Emoção, Afeto e Comportamento: desafio da escola é pontuar a diferença entre ambientes

Públicado em Por RD Uirapuru / Mateus Miotto

A escola é um dos ambientes onde as crianças mais passam tempo durante sua importante fase de desenvolvimento.  Lá os educadores ensinam, incentivam talentos e também cuidam dos pequenos.  No entanto, quando essa atividade termina, há sempre o tema de casa.

Este trabalho serve para que as lições sejam continuadas em casa, estendendo assim a aula para o ambiente do lar.  No entanto, é comum a falta de participação das famílias no ambiente escolar. Diante disso, o tema do programa Emoção, Afeto e Comportamento, desta semana, foi Família na Escola.

No programa foi questionada a função da família, o papel da escola e como esta parceria pode ocorrer da melhor forma possível.  Apresentado por Erico Hecktheuer e Vinícius Brammer, o programa contou com a participação da Professora Roselise Borchardt, diretora da EMEI Cantinho Feliz.

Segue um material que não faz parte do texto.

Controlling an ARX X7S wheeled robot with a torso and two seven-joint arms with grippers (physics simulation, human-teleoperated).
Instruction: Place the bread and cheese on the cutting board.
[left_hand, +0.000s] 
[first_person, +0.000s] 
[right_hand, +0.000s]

Conforme a professora, é preciso saber que a escola e o ambiente familiar são dois locais distintos, mas que convivem e trazem reflexos.

A pandemia deixou as crianças mais tempo em casa, longe da socialização e mais próximo dos pais.  Ela revelou que, agora no retorno às atividades presenciais, o que os professores viram foram crianças que voltaram cheias de autoridade frente aos pais.  Muitos retornaram com o comportamento do: se eu não tenho o que eu quero, eu choro, eu grito.

Isso está sendo notado em crianças de 4, 5 e até seis anos.  Para a professora, o desafio da escola é pontuar a diferença dos dois ambientes, com a responsabilidade, os direitos e deveres de cada espaço. A professora reconheceu que os pais superprotegeram os filhos na pandemia, mas disse que este comportamento é normal em uma época delicada e de tantos desafios.